Shimoda is an assistant professor of creative writing at Colorado College.

== Publications ==
Shimoda released his debut poetry collection The Alps and the poetry chapbook The Inland Sea in 2008. Three years later, in 2011, he released two poetry collections: The Girl Without Arms with Black Ocean and O Bon with Litmus Press.

In 2013, Shimoda published a poetry collection called Portuguese with Tin House and Octopus Books. A book about the fluidity and simultaneity of racial identity, it concerns a moment in Shimoda's childhood when a boy on the school bus called him Portuguese.

In 2014, Shimoda and co-editor Thom Donovan published an edited Etel Adnan anthology, To look at the sea is to become what one is, with Nightboat Books. The Rumpus called it "a groundbreaking roll call stridently feminist and anti-war to its core" with most if not all of Adnan's essential work.

In 2015, Shimoda released his poetry collection, Evening Oracle, with Letter Machine Editions. It won the William Carlos Williams Award. The Colorado Review appreciated the "liminality" of Shimoda's poems as they, with a diversity of speakers, confronted questions of lineage and history.

In 2018, Shimoda published a two-volume work, The Desert, with The Song Cave. Publishers Weekly called it a "marathon-length elegy" within which Shimoda contends with the history of his Japanese and Japanese American ancestors, specifically with regard to the internment of Japanese Americans which affected his grandfather Midori Shimoda.

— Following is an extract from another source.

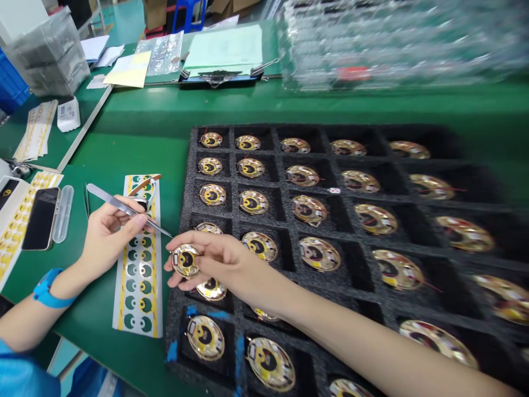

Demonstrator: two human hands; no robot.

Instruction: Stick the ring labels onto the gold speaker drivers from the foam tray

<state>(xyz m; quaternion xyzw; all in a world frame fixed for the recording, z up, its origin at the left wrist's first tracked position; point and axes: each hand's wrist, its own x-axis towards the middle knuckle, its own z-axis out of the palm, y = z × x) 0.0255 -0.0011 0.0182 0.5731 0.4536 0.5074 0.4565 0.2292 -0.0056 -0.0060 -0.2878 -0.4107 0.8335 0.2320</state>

In 2019, Shimoda released a hybrid book of poetry and prose, called The Grave on the Wall, published by City Lights. The book was written after Midori Shimoda's death and follows Shimoda's own journey across the United States and Japan as he mourns but also continues his usual inquiries into lineage and history. Kirkus Reviews called it "A memoir of sorts that blurs the boundary between the personal and the universal."

In 2023, Shimoda released another poetry collection, Hydra Medusa, with Nightboat Books. The Poetry Foundation lauded the cohesiveness and strength of Shimoda's voice and composition, calling the book "at once a memorial to the past and a survey of its aftermath."

Shimoda's book, The Afterlife Is Letting Go, is forthcoming from City Lights in December of 2024. In 2020, Shimoda had gotten grant support from the Whiting Foundation for its researching and writing. A book about internment, it seeks to question the politics of memory and memorialization. Another anthology by Shimoda, titled The Gate of Memory: Poems by Descendants of Nikkei Wartime Incarceration, co-edited with Brynn Saito is forthcoming from Haymarket Books in 2025.

== Personal life ==
Shimoda's partner is the poet Dot Devota. Together, they have a daughter. In 2022, Shimoda published an article with LitHub about reading books about Japanese American incarceration with her.

Shimoda has stated that his mother originally wanted to name him Kenji, but his father ultimately insisted on the name Brandon.